The rise of identity politics and the proliferation of Middle Eastern talents in Europe and America on the other hand helped to distil this undiminishing orientalism.
More than any time in history, America has embraced Middle Eastern talents, thanks mainly to the growth of streaming services and online media that have presented non-white talent with fresh opportunities inconceivable in the past.
Aside from the rise of second-generation immigrant Middle Eastern stars (Rami Malek, Mena Massoud, Sam Esmail) in North America, the popularity of television shows such as Ramy, by Egyptian-American comedian Ramy Youssef, have helped break some of the aforementioned cultural barriers and bring Middle Eastern stories to a wide, diverse audience.
The Oscar dream
The coronation of Parasite at the Oscars did not solely rely on the strength and accessibility of its storytelling, however. The Cannes Palme d’Or win was certainly a key factor in the film’s success, proving that the Cannes brand remains a major draw for film professionals and viewers alike.
Marketing was another, in bringing attention not only to the film, but to Korean cinema in general. Millions of dollars were spent in campaigning by the film’s American distributors, Neon, to position the social satire as a serious awards contender in the minds of the progressive Academy members. These in turn pushed to make a statement in bestowing its top prize to a foreign film over some of the worthy American contenders.
I spoke to some of the Academy members who explicitly told me that they voted for Parasite for that specific reason: to “internationalise the Oscars” as one voter put it to me.
And in giving a Korean film with no recognisable stars the highest honour in cinema, the Academy - which has often gone for safe and exceedingly white choices along its contentious history - has pulled off the exceptional feat of introducing a brand new audience to cinema they’ve never been subjected to before.
The great bump Parasite received in the wake of its Oscar win at the box office has been astonishing, proving that the oldest awards in the industry remains a hugely effective marketing tool. In setting this precedent, Parasite has become that rare film penetrating the cultural discourse the world over.

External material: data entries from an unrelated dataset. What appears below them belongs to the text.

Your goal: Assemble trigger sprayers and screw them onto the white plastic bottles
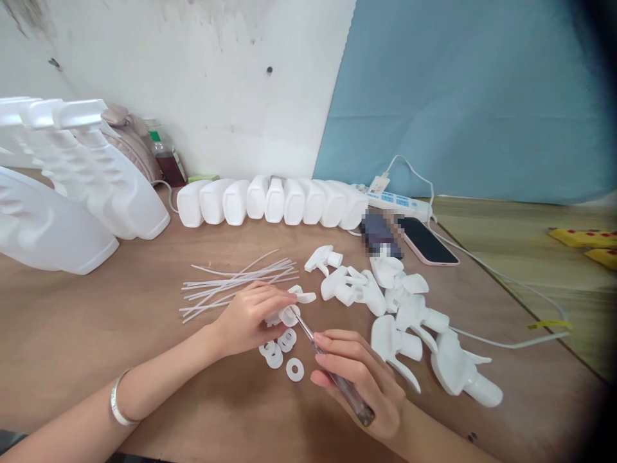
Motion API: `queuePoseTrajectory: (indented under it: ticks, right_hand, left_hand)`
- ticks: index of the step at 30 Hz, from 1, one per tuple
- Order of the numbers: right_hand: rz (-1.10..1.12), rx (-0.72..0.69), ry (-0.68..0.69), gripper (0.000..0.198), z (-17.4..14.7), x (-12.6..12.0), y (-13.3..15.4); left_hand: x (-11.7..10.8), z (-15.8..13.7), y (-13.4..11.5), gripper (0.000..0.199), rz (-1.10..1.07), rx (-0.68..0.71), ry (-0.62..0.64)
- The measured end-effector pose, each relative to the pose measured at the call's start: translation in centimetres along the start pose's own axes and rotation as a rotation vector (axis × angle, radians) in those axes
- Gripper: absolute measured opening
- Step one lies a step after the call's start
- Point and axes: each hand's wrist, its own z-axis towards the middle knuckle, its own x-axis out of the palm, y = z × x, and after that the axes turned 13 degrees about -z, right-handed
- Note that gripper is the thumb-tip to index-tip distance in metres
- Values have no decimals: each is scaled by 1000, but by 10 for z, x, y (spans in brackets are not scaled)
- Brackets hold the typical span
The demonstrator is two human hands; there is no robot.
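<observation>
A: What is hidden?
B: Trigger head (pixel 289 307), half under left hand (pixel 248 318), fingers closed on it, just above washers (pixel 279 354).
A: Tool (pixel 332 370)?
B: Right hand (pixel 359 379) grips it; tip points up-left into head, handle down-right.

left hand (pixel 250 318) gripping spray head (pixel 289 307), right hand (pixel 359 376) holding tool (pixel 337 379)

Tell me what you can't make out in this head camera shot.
- Dark item beside the phone: pixelated, so unreadable.
- Tool tip: hidden inside the trigger sprayer head held by the left hand.
- Tool handle: largely covered by the right hand.
- Big white bottles: cut off by the left edge.
- Power strip labels: too small.
</observation>
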Motion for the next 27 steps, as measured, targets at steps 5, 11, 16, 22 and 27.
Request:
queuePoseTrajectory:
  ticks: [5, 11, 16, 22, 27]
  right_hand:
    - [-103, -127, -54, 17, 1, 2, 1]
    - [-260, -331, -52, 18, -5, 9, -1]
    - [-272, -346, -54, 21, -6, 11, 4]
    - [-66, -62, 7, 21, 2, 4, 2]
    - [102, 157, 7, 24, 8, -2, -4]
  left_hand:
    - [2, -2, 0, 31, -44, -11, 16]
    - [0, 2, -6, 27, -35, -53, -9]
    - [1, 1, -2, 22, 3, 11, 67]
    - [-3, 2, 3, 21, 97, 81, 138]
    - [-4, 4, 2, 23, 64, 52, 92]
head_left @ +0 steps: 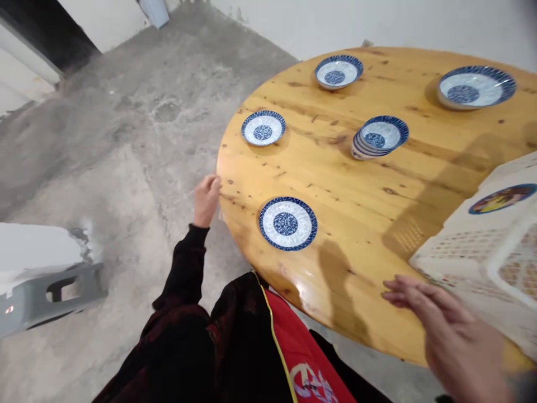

Middle Eastern filmmakers shall take great encouragement from the Parasite fairytale; the Oscar dream is no longer a far-fetched fantasy.
The epidemic problems that have stood in the way for the development of the region’s cinemas remain largely intact: censorship is still as staunch as ever, funding is inadequate, local markets remain small and not self-sufficient. Most pressing of all, most scripts are still lacking, with few succeeding in fulfilling the potential of the intriguing premises they’re built on.
It will be a long way before a Middle Eastern film is likely to replicate the success of Parasite, but the ground has indubitably been prepared.
The recent flurry of Middle Eastern Oscar nominations and wins (The Salesman, The Insult, Capernaum, The Cave, For Sama, Brotherhood, to name a few) has placed the region’s cinema under the radar. The modest box-office receipts speak of the indie film market as a whole, and not necessarily of the translatability of Middle Eastern stories per se.
Even before Parasite, various Middle Eastern filmmakers had begun to shatter formulas and break free of the shackles of social realism. Some of the most exciting projects in the pipeline are genre hybrids, blending different temperaments and narrative modes with strong political commentaries.
The missing refinement is substituted by increasingly daring aesthetic choices that point towards a determination from younger filmmakers to defy conventions and experiment. Some of these are Ala Eddine Slim’s Tlamess, Amin Sidi-Boumedine's Abou Leila, and Narimane Mari’s Le fort des fous.
The future of cinema globally is still on the cards, but the success of Parasite has shown that there is a large audience for non-Hollywood cinema, including Middle Eastern movies the world over. It just needs to be tapped.